Für Menschen, die sich vom ideologischen Nebel der Wirtschafts-PR-Leute nicht den Verstand
vernebeln lassen, kommen die neuen und sensationell aufgemachten Enthüllungen der Lautsprecher des Wirtschaftsjournalismus nicht
überraschend. Blamiert sollten eigentlich jene großspurigen Apologeten des Kapitalismus sein, die noch vor einem halben Jahr tönten, die
"New Ecomony" habe mit dem Kapitalismus herkömmlicher Prägung nichts mehr gemein. Ihre aktuellen Enthüllungen zeigen,
dass das, was sie selbst vor einem halben Jahr als der Weisheit letzter Schluss in die Welt posaunten, kompletter Unfug war.
Die wirklich Leidtragenden der Krise der Internet-Start-Ups sind vermutlich viele Beschäftigte
in der Branche. Denn entgegen den allgemein genährten Mythen findet man in der modernsten Branche oft Arbeitsbedingungen wie im vorigen
Jahrhundert: 60-Stunden-Woche, ungeregelte Beschäftigung, Scheinselbständigkeit, kein tariflich gesicherter Urlaub usw. und das bei
keineswegs hohen Gehältern. Eine Studie der New York New Media Association von 1999 ergab, dass z.B. ein Beschäftigter in New Yorks
Multimedia- und Internetbranche jährlich 37.212 US-Dollar verdient angesichts der horrenden Arbeitszeiten und Arbeitsbedingungen ein
Niedriglohn in einer der teuersten Städte der Welt.

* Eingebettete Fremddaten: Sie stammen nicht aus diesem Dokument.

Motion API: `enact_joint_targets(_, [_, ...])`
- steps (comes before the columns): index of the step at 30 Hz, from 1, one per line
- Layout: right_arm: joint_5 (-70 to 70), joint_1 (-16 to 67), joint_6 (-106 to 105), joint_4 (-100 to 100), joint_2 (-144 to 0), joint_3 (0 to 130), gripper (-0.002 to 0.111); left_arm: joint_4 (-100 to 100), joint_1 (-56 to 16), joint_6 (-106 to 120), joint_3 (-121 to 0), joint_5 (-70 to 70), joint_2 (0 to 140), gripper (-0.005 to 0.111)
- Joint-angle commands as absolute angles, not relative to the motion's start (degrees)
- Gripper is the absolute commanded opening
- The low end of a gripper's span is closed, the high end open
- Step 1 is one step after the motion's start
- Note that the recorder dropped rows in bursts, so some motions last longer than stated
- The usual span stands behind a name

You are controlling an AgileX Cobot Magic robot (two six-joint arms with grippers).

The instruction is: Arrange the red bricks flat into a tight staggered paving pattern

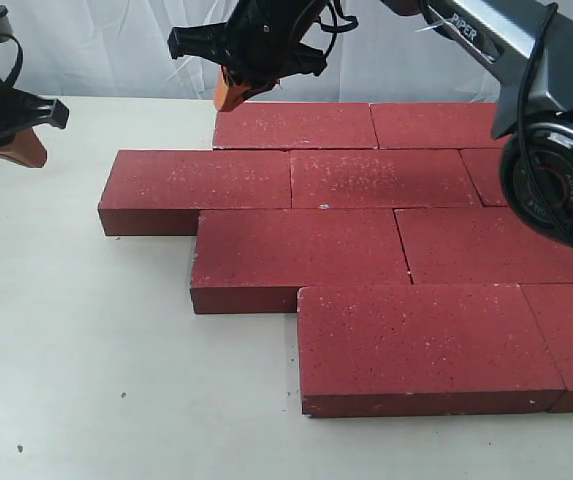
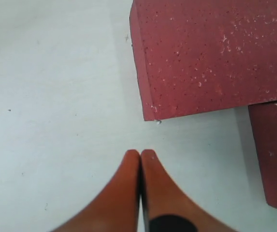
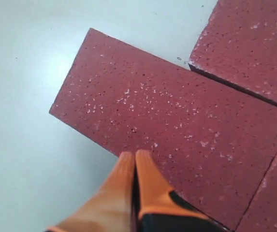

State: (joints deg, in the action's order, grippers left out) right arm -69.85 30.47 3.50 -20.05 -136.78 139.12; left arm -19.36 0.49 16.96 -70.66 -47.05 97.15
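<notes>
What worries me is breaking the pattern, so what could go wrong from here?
The right gripper, shut, hovers at the edge of the back-row end brick; a push could skew it and open a gap. The left gripper, shut, is close to the second-row end brick; sweeping in could shove that row.

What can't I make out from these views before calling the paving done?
Exterior view: the right ends of the red bricks run past the frame edge; total count unknown.
Exterior view: the right arm covers most of the second row's right brick.
Both wrist views: only one corner each.
</notes>
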Motion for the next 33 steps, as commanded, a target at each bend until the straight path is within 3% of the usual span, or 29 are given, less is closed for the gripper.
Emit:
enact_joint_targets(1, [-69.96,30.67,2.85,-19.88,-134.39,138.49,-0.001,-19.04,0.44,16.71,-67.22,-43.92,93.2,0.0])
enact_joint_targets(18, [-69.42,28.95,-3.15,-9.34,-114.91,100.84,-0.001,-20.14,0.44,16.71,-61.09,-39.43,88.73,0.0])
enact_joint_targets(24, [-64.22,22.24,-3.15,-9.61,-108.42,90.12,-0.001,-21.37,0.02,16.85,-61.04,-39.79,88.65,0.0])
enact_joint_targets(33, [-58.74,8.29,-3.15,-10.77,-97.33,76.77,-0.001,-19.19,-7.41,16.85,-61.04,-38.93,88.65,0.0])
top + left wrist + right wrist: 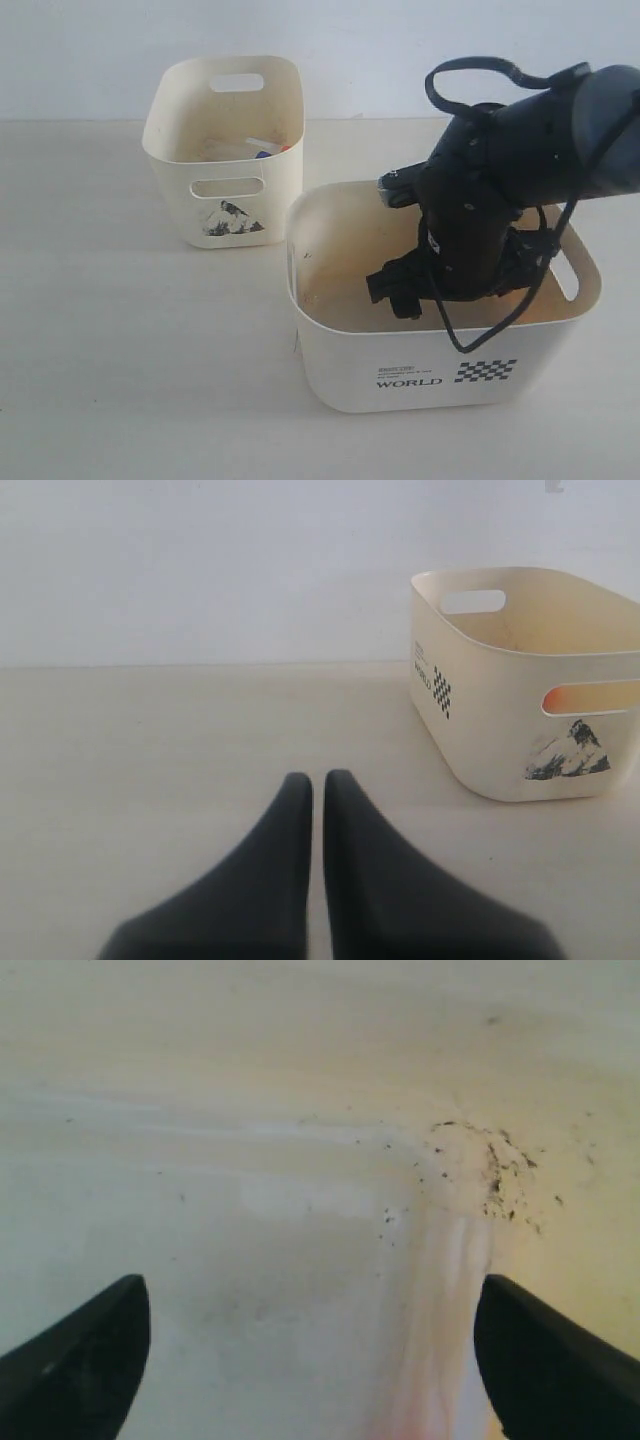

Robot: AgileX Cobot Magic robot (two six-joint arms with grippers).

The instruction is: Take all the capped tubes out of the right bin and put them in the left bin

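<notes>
- Two fingers (80, 1360) of the right gripper (312, 1305) are spread wide inside the right bin (350, 370).
- The left gripper (318, 780) is pressed together; the left bin (480, 720) sits ahead of it.

1. Your right arm (545, 130) comes in from the right of the exterior view, and its wrist bends steeply downward.
2. Your right gripper (315, 1365) points down. Its two dark fingers (80, 1360) are spread wide apart and grip nothing.
3. Your left gripper (317, 783) sits low and roughly level. Its two black fingers (260, 880) are drawn together with only a thin slit between them.
</notes>
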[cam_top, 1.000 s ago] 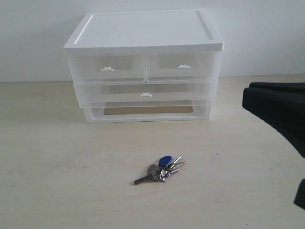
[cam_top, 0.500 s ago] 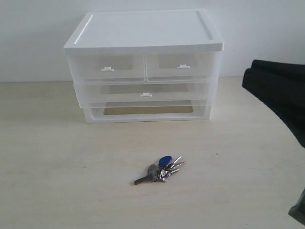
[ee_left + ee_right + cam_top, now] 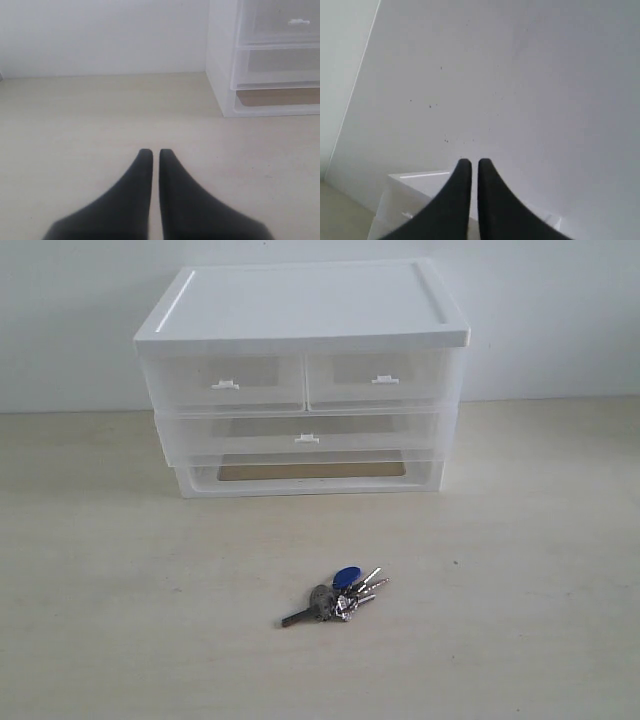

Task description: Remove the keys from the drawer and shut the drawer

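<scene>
The big dark right arm that filled the right edge of the exterior view a second ago is gone from it. That whole side of the table (image 3: 540, 570) now shows bare, right out to the frame edge.

Nothing else has shifted. The white drawer unit (image 3: 300, 310) sits at the back against the wall (image 3: 560, 320). There is wide open tabletop in front of it and on both sides.

The drawer (image 3: 225, 380), upper left, is pushed in, its front level with the twin drawer (image 3: 380, 378) beside it.

The keys (image 3: 335, 597) lie out on the table in front of the unit, well apart from it and near the middle, blue tag toward the unit. Only the exterior view shows them.

The left wrist view has the left gripper (image 3: 151, 152) over bare table, fingers drawn together to a thin slit and holding nothing. The unit's corner stands off to one side.

The right wrist view has the right gripper (image 3: 470, 162) closed the same way and empty. It points up at the wall, with the unit's white top just past the tips.
</scene>
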Robot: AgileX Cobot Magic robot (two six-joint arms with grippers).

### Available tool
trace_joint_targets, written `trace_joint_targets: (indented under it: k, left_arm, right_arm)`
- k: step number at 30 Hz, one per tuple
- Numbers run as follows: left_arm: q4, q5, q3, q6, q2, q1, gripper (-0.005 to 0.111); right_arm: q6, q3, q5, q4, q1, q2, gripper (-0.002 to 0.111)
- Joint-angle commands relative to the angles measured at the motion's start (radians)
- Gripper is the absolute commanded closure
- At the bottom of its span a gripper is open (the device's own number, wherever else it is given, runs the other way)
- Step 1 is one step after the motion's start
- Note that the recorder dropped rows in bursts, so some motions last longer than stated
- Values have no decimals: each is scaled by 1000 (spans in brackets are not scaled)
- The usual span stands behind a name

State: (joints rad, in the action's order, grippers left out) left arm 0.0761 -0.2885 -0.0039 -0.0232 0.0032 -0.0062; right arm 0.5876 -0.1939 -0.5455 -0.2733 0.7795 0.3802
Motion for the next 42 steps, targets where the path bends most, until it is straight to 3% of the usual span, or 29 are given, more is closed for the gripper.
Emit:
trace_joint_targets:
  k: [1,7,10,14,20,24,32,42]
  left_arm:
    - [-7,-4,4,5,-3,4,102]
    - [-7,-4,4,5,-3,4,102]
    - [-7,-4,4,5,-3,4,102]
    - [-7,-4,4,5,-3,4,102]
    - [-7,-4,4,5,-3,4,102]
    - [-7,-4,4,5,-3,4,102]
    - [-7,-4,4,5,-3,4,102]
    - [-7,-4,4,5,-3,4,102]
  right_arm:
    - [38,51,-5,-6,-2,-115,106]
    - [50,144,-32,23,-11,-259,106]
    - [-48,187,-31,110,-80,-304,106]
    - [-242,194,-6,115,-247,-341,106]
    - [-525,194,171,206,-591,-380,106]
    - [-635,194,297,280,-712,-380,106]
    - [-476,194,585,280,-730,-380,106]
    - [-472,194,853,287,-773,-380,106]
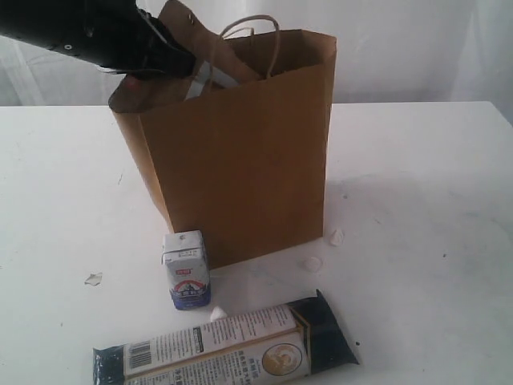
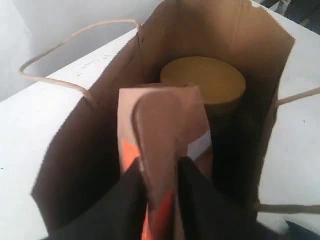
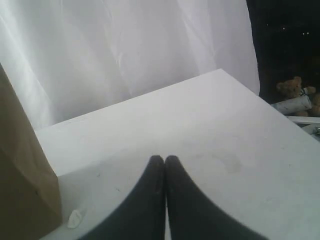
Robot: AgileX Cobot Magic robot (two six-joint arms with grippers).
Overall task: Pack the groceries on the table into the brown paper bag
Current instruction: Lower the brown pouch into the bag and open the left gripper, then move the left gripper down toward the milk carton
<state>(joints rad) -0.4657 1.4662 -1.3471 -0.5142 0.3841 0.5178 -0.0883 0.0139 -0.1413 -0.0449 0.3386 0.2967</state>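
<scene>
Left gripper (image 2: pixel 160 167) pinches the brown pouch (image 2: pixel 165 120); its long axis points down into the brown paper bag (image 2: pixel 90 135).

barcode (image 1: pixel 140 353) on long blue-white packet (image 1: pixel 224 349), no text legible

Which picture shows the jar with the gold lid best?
The left wrist view: it looks down into the brown paper bag and shows the gold-lidded jar inside. In the exterior view the bag's wall hides it. The right wrist view catches only the bag's edge.
</scene>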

In der Vergangenheit konnten Beschäftigte dennoch hoffen, schnell reich zu werden
dank der scheinbar grenzenlos steigenden Aktienkurse "ihrer" Firmen. Diese Hoffnungen sind jetzt geplatzt. Vor einem Jahr gab es kaum eine
Ausgabe von einschlägigen Presseorganen ohne Portraits solcher Mitarbeiter, die dank Aktienanteilen an ihren Firmen zu Millionären wurden.
Es wäre interessant zu erfahren, was aus ihnen geworden ist.